The Sorrow of Love
If one listened closely, even from two decks below, they could hear the cries coming from the top deck.
That haunting melody lingered in the background, rising with each resurgence of hope, fading to deathly silence with each added level of despair. A lesser man might have been sent to his knees with nightmares, but Kamukura was not one of them. To him, the panic above was nothing more than rustling of grass, or crickets in the evening.
He looked up at a security camera. Slowly, it rotated right. He went right. This new hall was the same as the ones before. Boring. He waited for the next camera to guide him and turned that way.

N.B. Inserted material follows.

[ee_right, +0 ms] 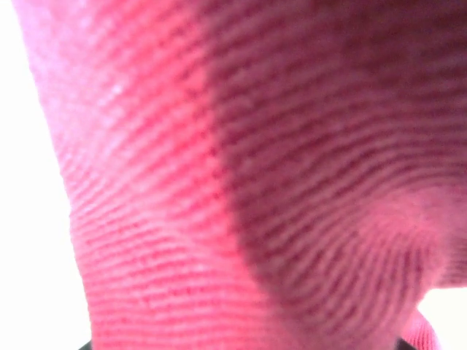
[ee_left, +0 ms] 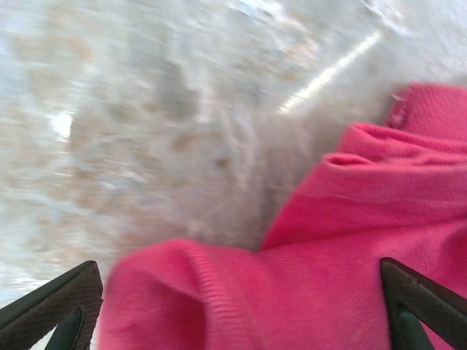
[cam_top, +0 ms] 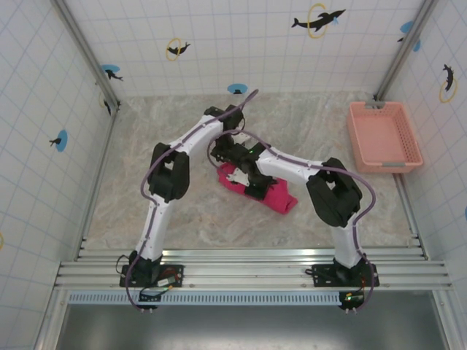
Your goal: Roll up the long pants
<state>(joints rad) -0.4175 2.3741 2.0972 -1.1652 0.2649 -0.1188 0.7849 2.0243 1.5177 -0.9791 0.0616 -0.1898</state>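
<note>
- Subject: the long pants (cam_top: pixel 273 195), bright magenta, lie bunched into a short, thick bundle near the middle of the counter (cam_top: pixel 182 219), beneath my two wrists. My right arm hides part of the bundle.
- Left jaws: spread as wide as they go and holding nothing. In the left wrist view my dark fingertips (ee_left: pixel 58 310) stand on either side of a rounded fold of the cloth (ee_left: pixel 328 277), with bare counter beyond it.
- Right jaws: in the top view they sit at the bundle's upper-left end. The right wrist view gives ribbed pink fabric (ee_right: pixel 255 182) right against the lens, and I cannot tell whether these jaws are parted or clamped on cloth.
- Step in hand, as I judge it: taking the bundle's edge from both sides so that it can be turned over into a roll. The bundle looks loose and uneven, so the task seems partly done at best.
- To do it well: bite the full thickness of the fold rather than the top layer alone. Keep both grips level along one edge. Turn the cloth over itself while pressing lightly down, so that slack does not spring out.
- Risk: soft knit slips and sags, and a one-sided pull would skew the roll.
- Bystander: the salmon basket (cam_top: pixel 383 135) stands at the far right, well apart.
</note>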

At last, there was a difference. On the right, the fourth door down had been recently opened; this he knew from the lack of dust on the carpet in front of it. When he opened the door himself, he indeed could hear soft noises from inside. The bedroom itself was empty and the door to the washroom was closed, but there was light at the bottom of the door.
He opened it. The shower curtains were half-drawn. Peeking out of them were Naegi's legs and the front tip of his face as he brought his knees close. The rest of him showed through the curtain as shadow. Carefully, Kamukura pushed the curtain aside.

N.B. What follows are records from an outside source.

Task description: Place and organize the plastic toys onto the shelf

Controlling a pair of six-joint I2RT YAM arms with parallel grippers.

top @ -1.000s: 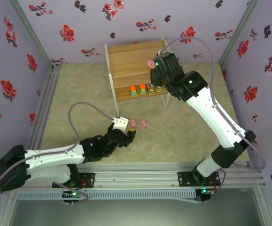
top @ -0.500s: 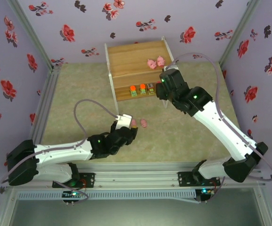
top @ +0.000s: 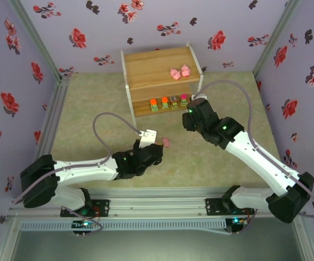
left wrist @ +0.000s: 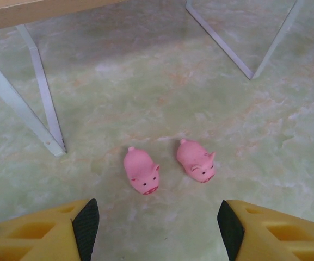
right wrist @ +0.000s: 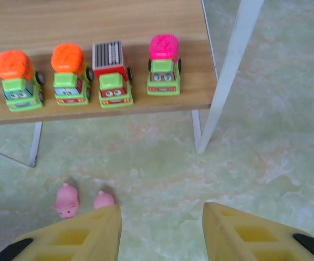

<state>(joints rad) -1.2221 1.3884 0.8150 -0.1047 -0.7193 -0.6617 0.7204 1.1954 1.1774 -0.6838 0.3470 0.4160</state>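
Observation:
The shelf (top: pixel 146 65) stands at the back. Two pink pigs (top: pixel 174 73) (top: pixel 185 70) sit side by side on its top tier. Several green-based blocks (top: pixel 164 103) line the lower tier, with orange (right wrist: pixel 18 80) (right wrist: pixel 69 73), grey (right wrist: pixel 112 75) and magenta (right wrist: pixel 164 65) tops. Two more pigs (left wrist: pixel 141 172) (left wrist: pixel 197 161) lie on the floor. My left gripper (left wrist: pixel 158 231) is open just short of them, nothing between its fingers. My right gripper (right wrist: pixel 159 234) hangs open and holds nothing, in front of the shelf's right end (top: pixel 191 109).
White shelf legs (left wrist: pixel 42 109) (right wrist: pixel 227 76) stand close to the floor pigs. Flowered walls enclose the green mat (top: pixel 91 119) on three sides. A metal rail (top: pixel 157 193) runs along the near edge.
My right gripper has drawn back from the top tier, where two pigs now show side by side, and its jaws have narrowed a little. My left gripper has slid right toward the floor pigs.

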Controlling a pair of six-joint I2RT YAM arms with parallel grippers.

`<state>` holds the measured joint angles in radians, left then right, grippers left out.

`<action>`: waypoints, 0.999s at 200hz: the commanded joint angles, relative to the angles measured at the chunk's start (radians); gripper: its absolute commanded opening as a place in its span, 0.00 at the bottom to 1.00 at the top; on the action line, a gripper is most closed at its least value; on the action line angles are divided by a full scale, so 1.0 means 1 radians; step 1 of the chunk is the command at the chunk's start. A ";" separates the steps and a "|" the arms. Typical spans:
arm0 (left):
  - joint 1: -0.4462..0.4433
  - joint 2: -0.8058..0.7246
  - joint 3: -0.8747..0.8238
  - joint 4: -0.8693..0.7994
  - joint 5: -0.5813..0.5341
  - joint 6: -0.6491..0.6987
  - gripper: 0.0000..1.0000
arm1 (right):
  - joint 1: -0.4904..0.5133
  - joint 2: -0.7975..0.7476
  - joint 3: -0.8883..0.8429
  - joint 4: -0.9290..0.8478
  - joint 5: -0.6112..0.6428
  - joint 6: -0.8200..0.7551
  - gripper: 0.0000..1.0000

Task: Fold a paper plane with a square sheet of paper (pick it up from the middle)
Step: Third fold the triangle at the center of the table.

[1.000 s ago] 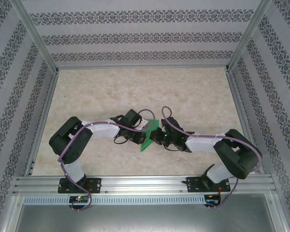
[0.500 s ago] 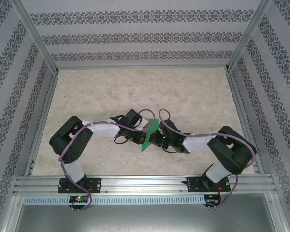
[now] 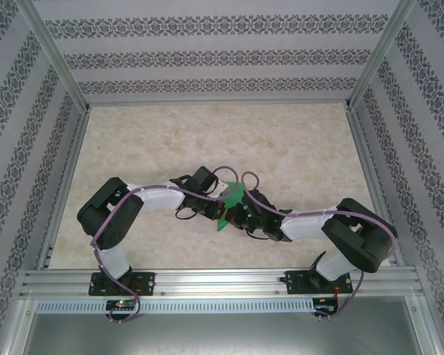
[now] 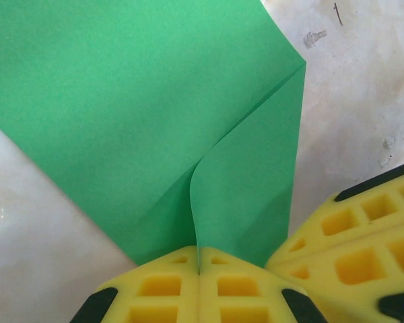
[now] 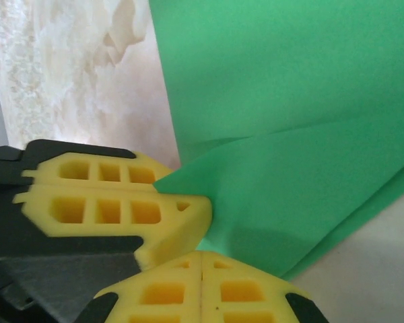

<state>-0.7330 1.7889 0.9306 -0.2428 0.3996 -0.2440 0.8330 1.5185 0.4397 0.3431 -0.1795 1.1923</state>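
Observation:
The square sheet of paper (image 3: 234, 194) is bright green and folded over, with a diagonal crease and a pointed corner (image 4: 121, 101). My left gripper (image 4: 199, 269) is shut on its edge, and the paper curls up out of the seam between the yellow fingers. My right gripper (image 5: 200, 266) is shut too, its tips pressed against the lower flap of the sheet (image 5: 289, 101); no paper shows in its seam. The two grippers meet tip to tip at the table's middle, left (image 3: 223, 209) and right (image 3: 237, 213). A paper plane is out of view.
The marble-patterned table (image 3: 207, 140) is walled by patterned panels on three sides. An aluminium rail (image 3: 222, 281) runs along the near edge by the arm bases. The right gripper's fingers (image 4: 363, 242) crowd the left wrist view, and the left gripper's fingers (image 5: 108, 202) crowd the right wrist view.
The right arm has pushed its gripper a little leftward toward the left gripper, covering more of the green paper. The left arm has hardly moved.

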 commanded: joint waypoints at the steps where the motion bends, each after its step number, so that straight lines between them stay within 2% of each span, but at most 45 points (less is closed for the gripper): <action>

Naegi gave no sign of noticing, but Kamukura knew that he had. It was no surprise. He knew what he was to Naegi: a silent observer, just another part of the scenery as a piece of furniture was. Just as Kamukura had once wanted to be characterised. Those needs had changed though, had crumbled silently to dust as he had closed the chapter of his life that had once belonged to despair. There were new needs now; a new role for him to play.
Still, he said nothing. He waited, as he must, with patience that would have been surprising from anyone else. His broad shoulders filled the room like a barrier against the storm outside. Faint sounds from the top deck murmured at them from the vents, but they were too quiet for Naegi to notice.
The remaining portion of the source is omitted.